-- Information supplied --

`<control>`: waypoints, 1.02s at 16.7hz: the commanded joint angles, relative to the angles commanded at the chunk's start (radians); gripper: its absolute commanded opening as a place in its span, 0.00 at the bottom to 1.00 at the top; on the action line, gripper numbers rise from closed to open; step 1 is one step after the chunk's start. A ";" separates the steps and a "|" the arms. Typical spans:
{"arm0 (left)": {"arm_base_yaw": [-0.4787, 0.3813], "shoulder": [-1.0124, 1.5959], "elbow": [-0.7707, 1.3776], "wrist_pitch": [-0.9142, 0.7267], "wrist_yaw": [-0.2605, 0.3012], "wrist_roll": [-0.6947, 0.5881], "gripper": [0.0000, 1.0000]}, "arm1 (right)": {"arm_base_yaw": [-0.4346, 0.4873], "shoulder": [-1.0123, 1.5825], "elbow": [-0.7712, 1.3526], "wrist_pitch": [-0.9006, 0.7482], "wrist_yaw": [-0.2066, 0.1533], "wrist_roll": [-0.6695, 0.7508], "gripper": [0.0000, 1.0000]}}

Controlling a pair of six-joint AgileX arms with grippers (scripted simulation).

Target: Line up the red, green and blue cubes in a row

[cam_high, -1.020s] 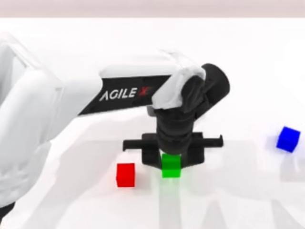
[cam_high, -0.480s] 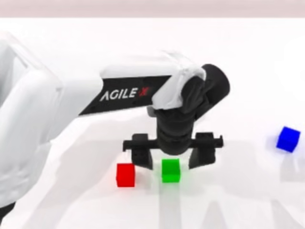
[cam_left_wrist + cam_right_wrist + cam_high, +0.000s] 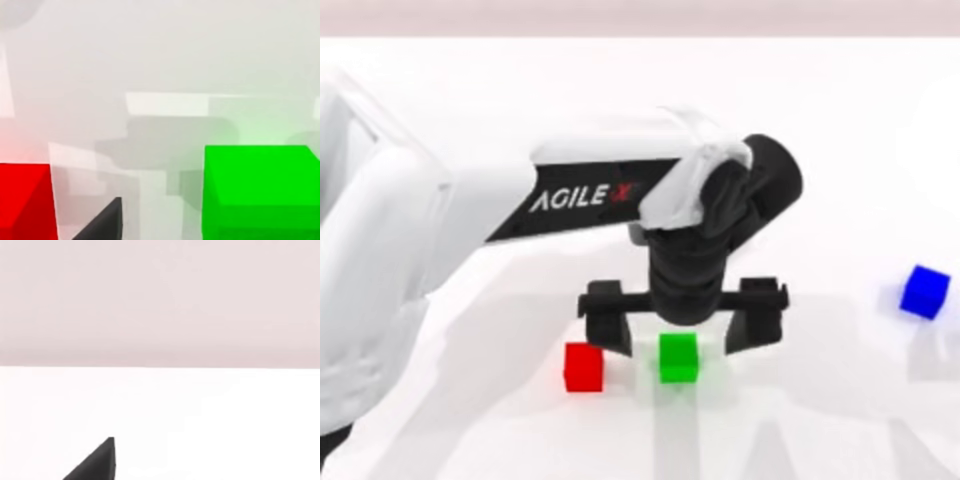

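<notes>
Since a second ago, the left gripper (image 3: 681,322) has let go of the green cube (image 3: 678,357) and spread its fingers wide; they now stand apart on either side of it, touching nothing. That green cube rests on the white table (image 3: 800,420) just right of the red cube (image 3: 585,366), a small gap between them, the two side by side. Well apart, far off to the right, sits the blue cube (image 3: 926,292). Of the right gripper (image 3: 95,462), only a dark fingertip shows in its wrist view, over bare table, and I cannot tell how its jaws stand.
</notes>
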 joint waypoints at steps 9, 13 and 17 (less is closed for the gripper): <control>0.014 -0.060 0.176 -0.239 -0.001 -0.006 1.00 | 0.000 0.000 0.000 0.000 0.000 0.000 1.00; 0.010 -0.061 0.181 -0.245 -0.001 -0.006 1.00 | 0.000 0.000 0.000 0.000 0.000 0.000 1.00; 0.038 -0.122 0.125 -0.206 -0.003 0.012 1.00 | 0.007 0.052 0.051 -0.037 -0.002 -0.034 1.00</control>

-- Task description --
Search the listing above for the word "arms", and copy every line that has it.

-- Output for this task --
`<control>`: waypoints, 1.02s at 16.7hz: the commanded joint angles, relative to the angles commanded at the chunk's start (radians); gripper: its absolute commanded opening as a place in its span, 0.00 at the bottom to 1.00 at the top; on the action line, gripper numbers rise from closed to open; step 1 is one step after the chunk's start. A ";" separates the steps and a "|" the arms. Typical spans:
Controlling a pair of six-joint AgileX arms with grippers (scripted simulation).

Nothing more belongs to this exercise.